Nunca revistaram nem a minha cela nem a mim. Aproveito para mandar vir uma faca. Mando dizer a Naric e a Quenier que requeiram uma acareacao entre o vigia da oficina, Bebert Celier, o marceneiro e eu, e solicitem ao comandante que, apos esse confronto, tome a decisao que achar mais justa em relacao aos dois cunhados: ou prisao preventiva, ou punicao disciplinar, ou liberdade limitada ao interior do campo…
Durante o passeio de hoje, Naric me disse que o comandante aceitou. A acareacao vai ser feita amanha, as 10 horas. A essa audiencia assistira um guarda-chefe que funcionara como instrutor. Passo a noite inteira tentando racionalizar minhas emocoes, pois tenho intencao de matar Bebert Celier. Nao consigo raciocinar. Nao, seria injusto demais que esse homem fosse desinternado apos ter prestado esse servico, e que depois, da Terra Grande, ele se va embora numa bela fuga, como recompensa por ter impedido uma outra fuga. Sim, mas eu, eu posso ser condenado a morte, podem me acusar de premeditacao. Pois que seja. E a minha conclusao, tao desesperado estou. Quatro meses de esperanca, de alegria, de medo de ser apanhado, de inventivas e, afinal, quando estava a ponto de conseguir, acabar tudo tao lamentavelmente pela lingua de um dedo-duro. Aconteca o que acontecer, amanha eu vou ver se mato Celier!
A unica maneira de nao ser condenado a morte e fazer que ele puxe a faca dele. Para conseguir isso, e preciso que ostensivamente eu o faca ver que estou com a minha faca aberta. Ai, e certo que ele puxe a dele. Seria preciso fazer isso um pouco antes, ou imediatamente depois da acareacao. Nao posso mata-lo durante a acareacao, me arrisco a que um guarda me de um tiro de revolver. Conto com a negligencia cronica dos guardas.

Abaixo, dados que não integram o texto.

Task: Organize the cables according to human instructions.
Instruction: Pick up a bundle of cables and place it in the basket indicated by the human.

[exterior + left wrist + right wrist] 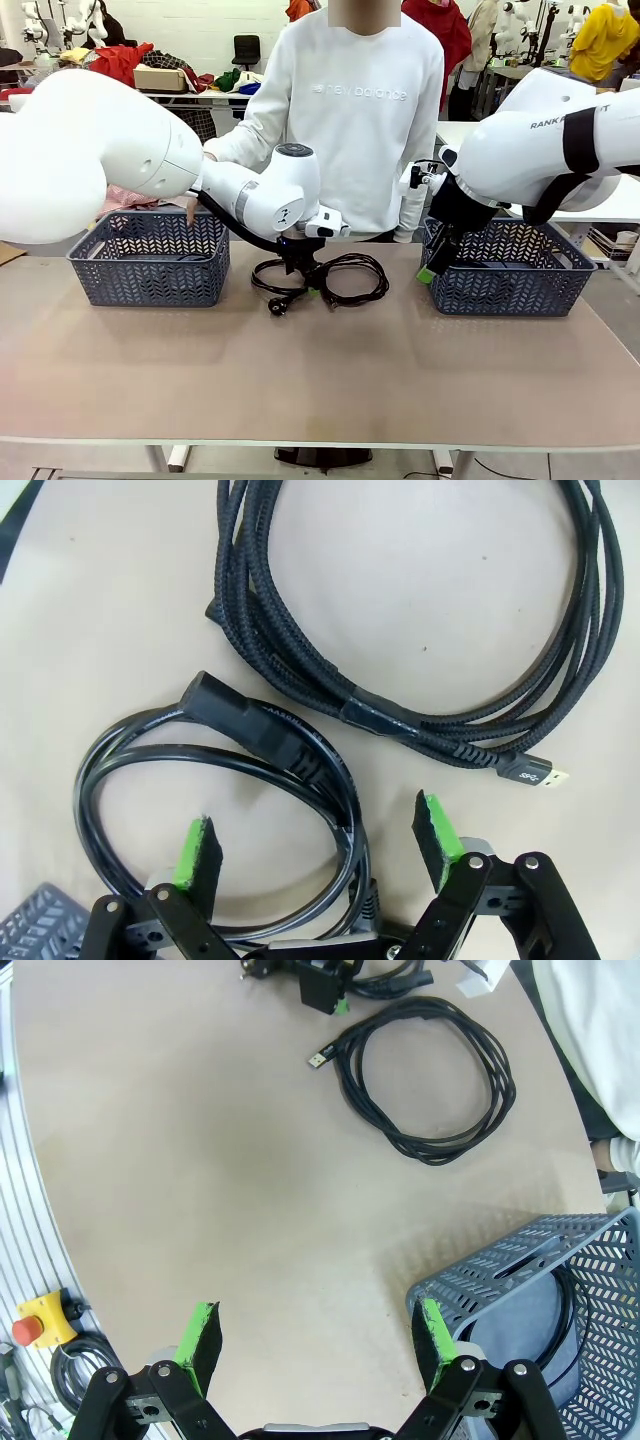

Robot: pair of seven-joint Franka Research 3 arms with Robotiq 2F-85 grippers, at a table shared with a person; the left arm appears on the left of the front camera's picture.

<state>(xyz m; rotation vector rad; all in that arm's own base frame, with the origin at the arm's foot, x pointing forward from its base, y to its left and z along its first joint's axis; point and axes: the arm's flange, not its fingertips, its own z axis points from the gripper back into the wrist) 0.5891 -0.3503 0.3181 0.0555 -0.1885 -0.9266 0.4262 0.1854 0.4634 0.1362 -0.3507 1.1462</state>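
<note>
Two cables lie at the table's middle by the far edge. One is a braided black coil (400,720) (352,275) (430,1080) with a metal USB plug (530,772). The other is a smooth black power cord (150,770) with a chunky plug (235,715) (278,305). My left gripper (315,845) (305,275) hangs open just over the power cord, with one side of that loop between its green pads (195,850). My right gripper (316,1345) (432,265) is open and holds nothing, at the left front corner of the right basket (560,1260). Another black cable (568,1305) lies in that basket.
A grey plastic basket (150,262) stands at the far left and its twin (510,270) at the far right. A person in a white sweatshirt (350,110) stands behind the table, one hand (190,208) over the left basket. A yellow emergency stop (40,1322) sits off the table.
</note>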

Passo a noite inteira lutando contra essa ideia. Nao consigo vence-la. Existem verdadeiramente na vida coisas imperdoaveis. Sei que nao se tem direito de fazer justica com as proprias maos, mas isso e coisa para gente de outra classe social. Como admitir que nao se possa pensar em punir inexoravelmente um individuo tao abjeto? Nao lhe fiz mal algum, a esse rebotalho de caserna, ele nem mesmo me conhece. Portanto, ele me condenou a reclusao sem ter nada contra mim. O que ele fez foi tentar me enterrar para poder renascer. Nao, nao e nao! E impossivel eu deixar ele aproveitar esse seu ato nojento. Impossivel. Sinto que estou perdido. Perdido por perdido, que ele o seja tambem, e ainda mais do que eu. E se me condenarem a morte? Seria bem estupido morrer por um personagem tao ignobil. Consigo chegar a prometer a mim mesmo uma unica coisa: se ele nao puxar a faca dele, nao o mato.
Nao dormi nem um pouco a noite inteira, fumei um maco inteiro de cigarros. Restam-me dois cigarros quando chega o cafe da manha, as 6 horas. Tamanha e a minha tensao, que, mesmo diante do guarda – embora seja proibido -, digo ao distribuidor de cafe:
– Voce podia me arranjar uns cigarros ou um pouco de fumo, com a permissao aqui do chefe? Estou em ponto de bala, Sr. Antartaglia.